Everyone in America has an opinion about George Floyd, his horrific death via police brutality, and systemic racism in America in the year 2020. Every Christian should be troubled by it all on a multitude of levels. It certainly goes against Christ Who said: “Love your neighbor as yourself.” Many are focused on racism as the cause of it all. That’s true on one level. I would prefer to say: “Sin and inner evil are the cause.” This especially includes the agitators and mobs who have fomented violence by using the concerned, peaceful marchers exercising their Constitutional rights as citizens as a shield to their nastiness.
As Christians, it is our duty to speak out against ALL sin and to apply forgiveness when repentance is evident. It is also our duty to support all lawful penalties against lawbreakers—whether they wear a badge or throw rocks and break windows and loot. It is our duty to pray (remember it can move mountains!) for everyone and ask God’s guidance and help—especially for the poor souls who suffer injustice. And it is our duty as citizens to vote and get involved in rectifying the situation following the dictates of our conscience. All this rolls up under the outline St. Paul lays out for us in Romans chapter 13. We are citizens of Two Kingdoms: the Church or the Kingdom of Grace, and the State or the kingdom of earthly power and the social contract between individual people and government at large.
So, when was the last time you voted? When was the last time you included the oppressed and hurting in your daily prayers? When was the last time you spoke up against injustice—like killing unborn babies? Christ tells us to: “love our enemies and to pray for those who spitefully use you”. That is a gigantic order from God, but He’s a mighty big God, isn’t He?
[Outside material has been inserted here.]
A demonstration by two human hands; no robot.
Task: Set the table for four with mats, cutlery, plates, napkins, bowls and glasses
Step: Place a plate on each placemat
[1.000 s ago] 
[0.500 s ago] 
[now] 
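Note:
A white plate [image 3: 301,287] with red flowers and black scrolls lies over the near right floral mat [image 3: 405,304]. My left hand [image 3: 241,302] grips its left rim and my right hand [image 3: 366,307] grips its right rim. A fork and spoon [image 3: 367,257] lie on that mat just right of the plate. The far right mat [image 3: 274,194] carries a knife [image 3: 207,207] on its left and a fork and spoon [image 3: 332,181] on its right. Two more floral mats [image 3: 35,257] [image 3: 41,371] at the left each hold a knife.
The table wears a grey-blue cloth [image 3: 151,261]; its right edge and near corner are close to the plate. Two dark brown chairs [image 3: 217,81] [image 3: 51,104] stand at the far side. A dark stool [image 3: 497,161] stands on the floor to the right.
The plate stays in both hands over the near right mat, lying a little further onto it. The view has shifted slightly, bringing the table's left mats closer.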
Moreover, He can fill our every order, can’t He?
Many of us lived through the race riots of the late ‘60’s along with the war riots at the same time. We navigated the maelstrom of conflicting emotions. As my old Pastor used to say: “The Lord makes things clear over time.” He did. He still does.…
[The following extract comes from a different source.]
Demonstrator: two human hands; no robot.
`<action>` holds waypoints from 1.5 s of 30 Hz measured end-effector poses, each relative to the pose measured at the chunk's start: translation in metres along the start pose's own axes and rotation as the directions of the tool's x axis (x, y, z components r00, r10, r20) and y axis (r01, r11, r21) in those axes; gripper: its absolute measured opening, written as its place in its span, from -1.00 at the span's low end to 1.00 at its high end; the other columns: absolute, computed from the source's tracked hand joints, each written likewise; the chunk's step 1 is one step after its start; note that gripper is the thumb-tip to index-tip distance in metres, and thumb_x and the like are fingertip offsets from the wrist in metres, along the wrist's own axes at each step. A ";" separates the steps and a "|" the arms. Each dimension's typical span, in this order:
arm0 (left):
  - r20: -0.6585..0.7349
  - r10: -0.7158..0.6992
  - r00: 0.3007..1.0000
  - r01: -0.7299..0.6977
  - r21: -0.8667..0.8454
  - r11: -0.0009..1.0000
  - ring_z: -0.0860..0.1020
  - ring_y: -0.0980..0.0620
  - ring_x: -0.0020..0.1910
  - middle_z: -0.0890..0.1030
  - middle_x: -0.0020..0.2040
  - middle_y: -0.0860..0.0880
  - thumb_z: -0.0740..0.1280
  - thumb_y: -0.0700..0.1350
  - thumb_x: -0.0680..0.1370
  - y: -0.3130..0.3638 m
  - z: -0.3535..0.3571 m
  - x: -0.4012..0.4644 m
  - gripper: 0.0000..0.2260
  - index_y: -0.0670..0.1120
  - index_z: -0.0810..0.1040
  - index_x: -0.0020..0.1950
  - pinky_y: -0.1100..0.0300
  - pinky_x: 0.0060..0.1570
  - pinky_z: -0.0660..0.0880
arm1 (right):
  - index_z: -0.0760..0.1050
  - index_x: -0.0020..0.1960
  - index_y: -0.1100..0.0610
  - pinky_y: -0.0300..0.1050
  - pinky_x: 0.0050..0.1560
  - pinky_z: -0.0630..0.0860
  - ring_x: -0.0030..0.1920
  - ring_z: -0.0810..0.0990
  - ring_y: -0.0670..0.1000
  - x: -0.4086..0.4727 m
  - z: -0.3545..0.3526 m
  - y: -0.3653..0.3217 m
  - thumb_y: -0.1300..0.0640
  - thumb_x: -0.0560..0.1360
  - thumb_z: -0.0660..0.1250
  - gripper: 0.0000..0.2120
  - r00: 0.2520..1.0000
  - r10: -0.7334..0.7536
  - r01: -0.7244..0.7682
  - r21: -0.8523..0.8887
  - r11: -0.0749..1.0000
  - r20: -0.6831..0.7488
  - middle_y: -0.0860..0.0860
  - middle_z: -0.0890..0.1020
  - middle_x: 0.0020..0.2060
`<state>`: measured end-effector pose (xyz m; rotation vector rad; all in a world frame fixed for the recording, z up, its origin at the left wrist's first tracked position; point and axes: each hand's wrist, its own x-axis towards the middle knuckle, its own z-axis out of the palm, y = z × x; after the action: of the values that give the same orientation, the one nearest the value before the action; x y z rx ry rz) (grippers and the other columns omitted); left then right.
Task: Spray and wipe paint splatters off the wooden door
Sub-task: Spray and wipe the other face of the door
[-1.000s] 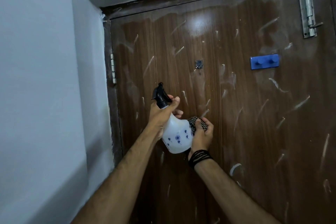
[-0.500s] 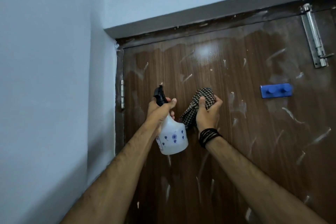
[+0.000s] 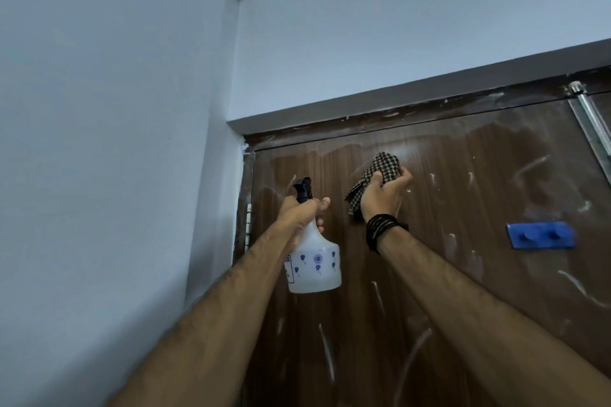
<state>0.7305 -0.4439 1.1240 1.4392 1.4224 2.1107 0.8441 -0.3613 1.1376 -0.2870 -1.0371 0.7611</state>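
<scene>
Right hand (image 3: 383,196) bunched around soft checkered cloth (image 3: 377,175), pressed near top edge of door (image 3: 463,274). Left hand (image 3: 302,213) clamped on spray bottle (image 3: 314,268) neck. Bottle probably light, slick plastic; best gripped at neck. Cloth limp, wadded for firm wiping.

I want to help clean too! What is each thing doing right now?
Left hand: grips the spray bottle's neck.
Spray bottle: upright, held beside the door.
Right hand: holds the checked cloth.
Checked cloth: bunched, pressed on the door near its top.
Wooden door: closed, streaked with white paint.
Blue hook strip: nothing hanging on it.
</scene>
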 end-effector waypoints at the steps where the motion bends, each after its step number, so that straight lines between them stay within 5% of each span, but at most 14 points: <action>1: 0.005 -0.004 1.000 0.004 0.011 1.000 0.52 0.11 -0.35 0.57 -0.18 -0.06 0.44 -0.13 0.56 0.003 -0.003 0.002 -0.75 -0.22 0.57 0.16 0.25 -0.41 0.52 | 0.12 0.50 0.12 -0.07 -0.03 0.43 0.07 0.56 0.16 0.000 0.005 -0.002 0.14 0.66 0.17 -0.55 1.000 -0.015 0.015 -0.013 1.000 0.004 0.18 0.51 0.26; 9: -0.081 0.005 0.997 0.001 0.074 0.997 0.55 0.07 -0.34 0.59 -0.19 -0.10 0.48 -0.12 0.53 0.013 -0.028 0.014 -0.67 -0.25 0.56 0.20 0.21 -0.39 0.52 | 0.14 0.51 0.11 0.07 0.24 0.49 0.26 0.53 0.17 -0.003 0.038 -0.004 0.16 0.65 0.20 -0.53 0.994 -0.107 0.110 -0.133 0.985 0.025 0.13 0.50 0.32; 15: -0.029 -0.026 0.999 0.029 0.100 0.995 0.53 0.08 -0.35 0.58 -0.15 -0.11 0.48 -0.17 0.52 0.008 -0.046 0.018 -0.61 -0.23 0.49 0.29 0.22 -0.43 0.51 | 0.15 0.49 0.10 0.08 0.23 0.49 0.24 0.55 0.19 -0.005 0.053 0.002 0.13 0.65 0.19 -0.55 0.992 -0.121 0.127 -0.223 0.966 0.037 0.13 0.53 0.29; 20: -0.005 -0.051 0.999 0.051 0.105 0.993 0.47 0.09 -0.42 0.53 -0.27 -0.09 0.44 -0.22 0.55 0.004 -0.052 0.020 -0.88 -0.24 0.58 0.03 0.21 -0.40 0.50 | 0.19 0.47 0.14 0.12 0.25 0.47 0.24 0.55 0.16 0.000 0.067 0.004 0.17 0.65 0.21 -0.57 0.946 -0.314 0.323 -0.333 0.886 0.082 0.14 0.55 0.24; 26: -0.059 -0.043 0.997 0.050 0.119 0.992 0.47 0.09 -0.40 0.54 -0.25 -0.08 0.42 -0.27 0.55 -0.003 -0.059 0.035 -0.94 -0.18 0.56 -0.03 0.18 -0.35 0.51 | 0.15 0.54 0.13 0.05 0.27 0.38 0.19 0.55 0.10 0.024 0.094 0.017 0.28 0.61 0.23 -0.46 0.735 -0.616 0.672 -0.422 0.608 0.283 0.10 0.59 0.19; 30: -0.080 -0.025 0.996 0.038 0.168 0.985 0.47 0.10 -0.42 0.53 -0.27 -0.07 0.42 -0.27 0.54 -0.006 -0.064 0.045 -0.94 -0.18 0.57 -0.02 0.19 -0.38 0.50 | 0.13 0.56 0.06 0.10 0.37 0.31 0.33 0.45 0.11 0.035 0.115 0.042 0.35 0.51 0.28 -0.31 0.642 -0.554 0.766 -0.476 0.433 0.529 0.10 0.51 0.31; 34: -0.115 -0.032 0.993 0.052 0.169 0.984 0.46 0.07 -0.43 0.55 -0.31 -0.06 0.39 -0.35 0.51 -0.013 -0.068 0.053 -0.88 -0.15 0.54 -0.13 0.14 -0.35 0.49 | 0.17 0.56 0.03 0.13 0.51 0.11 0.49 0.24 0.15 0.020 0.125 0.081 0.20 0.55 0.23 -0.39 0.509 -0.556 0.857 -0.442 0.263 0.656 0.12 0.35 0.47; 38: -0.083 -0.022 0.996 0.034 0.152 0.988 0.46 0.10 -0.44 0.56 -0.30 -0.04 0.39 -0.32 0.53 -0.023 -0.073 0.059 -0.90 -0.14 0.57 -0.03 0.19 -0.42 0.48 | 0.10 0.59 0.07 0.13 0.54 0.00 0.54 0.14 0.18 0.011 0.137 0.096 0.05 0.59 0.23 -0.38 0.396 -0.525 0.913 -0.385 0.136 0.754 0.16 0.24 0.52; 42: -0.086 -0.022 0.996 0.036 0.170 0.985 0.45 0.10 -0.39 0.56 -0.23 -0.06 0.38 -0.31 0.55 -0.024 -0.079 0.068 -0.89 -0.13 0.56 0.01 0.22 -0.43 0.46 | 0.17 0.55 0.06 0.13 0.51 0.04 0.49 0.21 0.17 0.045 0.177 0.063 0.17 0.61 0.17 -0.47 0.468 -0.552 0.867 -0.479 0.136 0.690 0.14 0.30 0.48; 45: -0.113 -0.012 0.994 0.032 0.175 0.984 0.45 0.09 -0.40 0.55 -0.21 -0.07 0.39 -0.30 0.55 -0.021 -0.098 0.076 -0.88 -0.14 0.56 0.03 0.21 -0.43 0.47 | 0.26 0.51 0.06 0.10 0.50 0.05 0.48 0.24 0.15 0.059 0.208 0.046 0.02 0.64 0.14 -0.56 0.490 -0.529 0.860 -0.481 0.167 0.693 0.13 0.36 0.45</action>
<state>0.6071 -0.4425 1.1476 1.3772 1.6979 2.1274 0.6631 -0.3151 1.2555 -0.3643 -1.6771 -0.6889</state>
Of course, there are also those zealous believers who want the church corporately to do more than merely preach against injustice and pray. But St. Paul never did that in Rome when he was under house arrest and later beheaded over following Christ. He trusted in the power of the Spirit to change people’s hearts one-at-a-time via that preaching. This is true in American history, too. The Civil War was fought to free the slaves. This principle was both Constitutional and backed by society at large because it recognized, people recognized, that it was Christian. Christians treat everyone equally because: “All are sinners in need of Godly forgiveness” and “Christ died for all.”
The Church dare not tread on individual consciences as to how to respond to systemic racism in our country. We tell them to follow their Godly principles and not violate any other commandments in the process. Some will be more reticent in how they do this, others will be more involved and vocal. But, we’re not a political body. We’re a spiritual one. We know from Christ that He always worked at changing hearts and souls one at a time. And when we do, people will generally do the right thing. If enough Christians act in this manner, then we know that “righteousness will exalt our nation.”
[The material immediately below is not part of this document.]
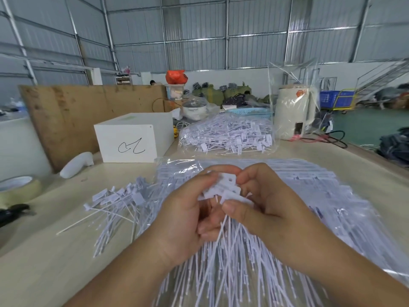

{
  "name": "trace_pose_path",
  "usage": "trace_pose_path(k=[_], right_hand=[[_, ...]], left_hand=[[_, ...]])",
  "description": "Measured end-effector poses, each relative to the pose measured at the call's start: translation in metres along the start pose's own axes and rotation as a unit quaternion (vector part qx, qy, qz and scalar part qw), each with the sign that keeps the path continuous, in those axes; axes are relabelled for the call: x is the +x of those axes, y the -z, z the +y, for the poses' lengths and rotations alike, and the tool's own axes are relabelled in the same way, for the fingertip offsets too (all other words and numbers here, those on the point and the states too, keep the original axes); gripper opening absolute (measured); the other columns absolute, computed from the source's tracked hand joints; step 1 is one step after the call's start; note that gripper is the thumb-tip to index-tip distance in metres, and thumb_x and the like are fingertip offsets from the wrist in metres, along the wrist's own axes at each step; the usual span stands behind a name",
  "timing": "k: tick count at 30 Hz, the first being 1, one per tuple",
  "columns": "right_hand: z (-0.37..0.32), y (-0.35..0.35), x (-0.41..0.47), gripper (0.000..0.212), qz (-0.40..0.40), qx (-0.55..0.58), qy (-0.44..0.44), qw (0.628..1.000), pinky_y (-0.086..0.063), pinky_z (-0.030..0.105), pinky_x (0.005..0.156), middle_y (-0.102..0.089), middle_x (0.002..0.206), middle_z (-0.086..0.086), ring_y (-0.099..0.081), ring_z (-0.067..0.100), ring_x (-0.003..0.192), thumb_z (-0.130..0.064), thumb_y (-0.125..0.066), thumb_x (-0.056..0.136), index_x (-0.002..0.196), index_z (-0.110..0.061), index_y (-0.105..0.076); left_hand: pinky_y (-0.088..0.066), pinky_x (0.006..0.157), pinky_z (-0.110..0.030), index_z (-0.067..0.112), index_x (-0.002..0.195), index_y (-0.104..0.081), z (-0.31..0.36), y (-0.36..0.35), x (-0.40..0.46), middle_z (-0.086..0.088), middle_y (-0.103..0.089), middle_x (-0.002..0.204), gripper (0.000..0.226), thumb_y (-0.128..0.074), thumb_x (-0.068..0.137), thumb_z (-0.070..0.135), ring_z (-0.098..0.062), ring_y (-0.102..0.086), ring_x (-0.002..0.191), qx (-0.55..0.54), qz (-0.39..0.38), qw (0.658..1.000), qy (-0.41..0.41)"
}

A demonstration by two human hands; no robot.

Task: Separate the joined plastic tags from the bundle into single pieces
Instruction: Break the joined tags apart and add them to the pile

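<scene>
Both hands hold a joined bundle of white plastic tags (228,188) above the table, its flat heads fanned out on top and thin tails hanging down. My left hand (188,214) grips the bundle from the left, fingers curled round it. My right hand (263,202) pinches the tag heads between thumb and fingers. A pile of single tags (119,203) lies to the left on the table. Under the hands lies a clear bag of bundled tags (309,196), with many tails (232,273) spread toward me.
A second clear bag of tags (228,135) sits further back. A white box (132,138) with a pen mark stands at the left rear, a white handle-shaped object (76,165) beside it. A tape roll (17,188) lies at the far left, a white kettle (294,111) at right rear.
</scene>
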State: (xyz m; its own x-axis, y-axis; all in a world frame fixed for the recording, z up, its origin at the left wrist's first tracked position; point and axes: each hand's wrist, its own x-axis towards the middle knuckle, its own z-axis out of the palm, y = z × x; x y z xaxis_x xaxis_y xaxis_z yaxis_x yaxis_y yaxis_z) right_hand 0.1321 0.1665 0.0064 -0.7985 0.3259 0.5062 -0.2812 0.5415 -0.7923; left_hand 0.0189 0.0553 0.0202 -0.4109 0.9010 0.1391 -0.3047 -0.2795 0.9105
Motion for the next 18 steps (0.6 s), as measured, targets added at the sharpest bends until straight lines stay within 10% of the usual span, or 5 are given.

Right now, America is upset and so are all of you. Injustice hit us in the eyeball last week. Dr. Martin Luther King once said (and I remember watching his speech) “I look forward to a time when people judge others by the quality of their character instead of the color of their skin.” Amen to that!
The cartoon character of years gone by: “Pogo” once said: “We have met the enemy, and he is us.” It was true then and it’s the same today. We are all sinners who cause and/or allow such evil to fester. So, since each week we preach sin and grace, we’re actually using God’s tools to make a lasting difference in society at large. Every society has undergone upheavals like today. Every society has passed laws to alleviate injustice. But it still rears its ugly head. That’s because people need to change their attitudes one person at a time. Only God can do that. He does it through His Church. It’s called repentance and faith. And it begins with each of you. That’s because society, like the Church, IS you.